Exercise directions -> Please give the whole listing again exactly, without any of its pictures.

——

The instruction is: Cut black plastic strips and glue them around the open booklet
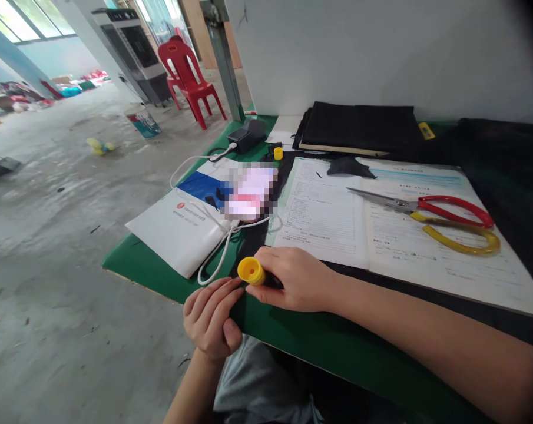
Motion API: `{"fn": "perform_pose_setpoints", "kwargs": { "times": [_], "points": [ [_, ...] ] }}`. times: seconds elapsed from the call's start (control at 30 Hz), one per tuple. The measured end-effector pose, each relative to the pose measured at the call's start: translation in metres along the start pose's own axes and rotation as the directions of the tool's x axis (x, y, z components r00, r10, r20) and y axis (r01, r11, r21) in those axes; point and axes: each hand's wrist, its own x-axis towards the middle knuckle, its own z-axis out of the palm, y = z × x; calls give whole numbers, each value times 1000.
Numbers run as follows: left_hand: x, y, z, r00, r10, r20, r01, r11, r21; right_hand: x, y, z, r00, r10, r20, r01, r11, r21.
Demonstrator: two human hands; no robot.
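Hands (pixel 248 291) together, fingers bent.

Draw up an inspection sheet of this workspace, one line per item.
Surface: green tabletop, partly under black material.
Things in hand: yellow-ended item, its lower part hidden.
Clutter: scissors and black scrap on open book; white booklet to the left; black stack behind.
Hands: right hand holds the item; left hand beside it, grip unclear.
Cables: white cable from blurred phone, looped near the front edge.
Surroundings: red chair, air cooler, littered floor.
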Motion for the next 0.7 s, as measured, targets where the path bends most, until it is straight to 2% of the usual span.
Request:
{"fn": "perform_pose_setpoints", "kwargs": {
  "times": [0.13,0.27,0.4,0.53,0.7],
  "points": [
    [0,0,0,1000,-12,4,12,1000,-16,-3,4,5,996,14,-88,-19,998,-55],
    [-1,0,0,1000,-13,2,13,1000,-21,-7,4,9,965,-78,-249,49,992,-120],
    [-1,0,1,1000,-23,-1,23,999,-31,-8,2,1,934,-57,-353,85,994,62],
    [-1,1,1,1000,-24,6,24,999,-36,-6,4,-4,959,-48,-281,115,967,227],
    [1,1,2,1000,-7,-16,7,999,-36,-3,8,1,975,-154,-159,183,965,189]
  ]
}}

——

Your response ->
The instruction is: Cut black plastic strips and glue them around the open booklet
Motion API: `{"fn": "perform_pose_setpoints", "kwargs": { "times": [_], "points": [ [_, ...] ] }}`. times: seconds elapsed from the call's start (control at 30 Hz), one per tuple. The measured end-effector pose, each relative to the pose measured at the call's start: translation in metres along the start pose's own axes and rotation as the directions of the tool's x axis (x, y, z components r00, r10, r20) and y axis (r01, r11, r21) in those axes; point and axes: each hand's wrist, its own x-axis towards the middle knuckle, its own z-axis out of the palm, y = z × x; calls give whole numbers, each value times 1000.
Numbers run as follows: left_hand: x, y, z, r00, r10, r20, r01, r11, r21; right_hand: x, y, z, r00, r10, r20, r01, r11, r21.
Demonstrator: two human hands; no robot.
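Hands (pixel 248 291) together, fingers bent.

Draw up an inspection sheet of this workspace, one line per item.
Surface: green tabletop, partly under black material.
Things in hand: yellow-ended item, its lower part hidden.
Clutter: scissors and black scrap on open book; white booklet to the left; black stack behind.
Hands: right hand holds the item; left hand beside it, grip unclear.
Cables: white cable from blurred phone, looped near the front edge.
Surroundings: red chair, air cooler, littered floor.
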Motion for the next 0.7 s, as measured, targets where the path bends most, until it is straight to 2% of the usual span.
Request:
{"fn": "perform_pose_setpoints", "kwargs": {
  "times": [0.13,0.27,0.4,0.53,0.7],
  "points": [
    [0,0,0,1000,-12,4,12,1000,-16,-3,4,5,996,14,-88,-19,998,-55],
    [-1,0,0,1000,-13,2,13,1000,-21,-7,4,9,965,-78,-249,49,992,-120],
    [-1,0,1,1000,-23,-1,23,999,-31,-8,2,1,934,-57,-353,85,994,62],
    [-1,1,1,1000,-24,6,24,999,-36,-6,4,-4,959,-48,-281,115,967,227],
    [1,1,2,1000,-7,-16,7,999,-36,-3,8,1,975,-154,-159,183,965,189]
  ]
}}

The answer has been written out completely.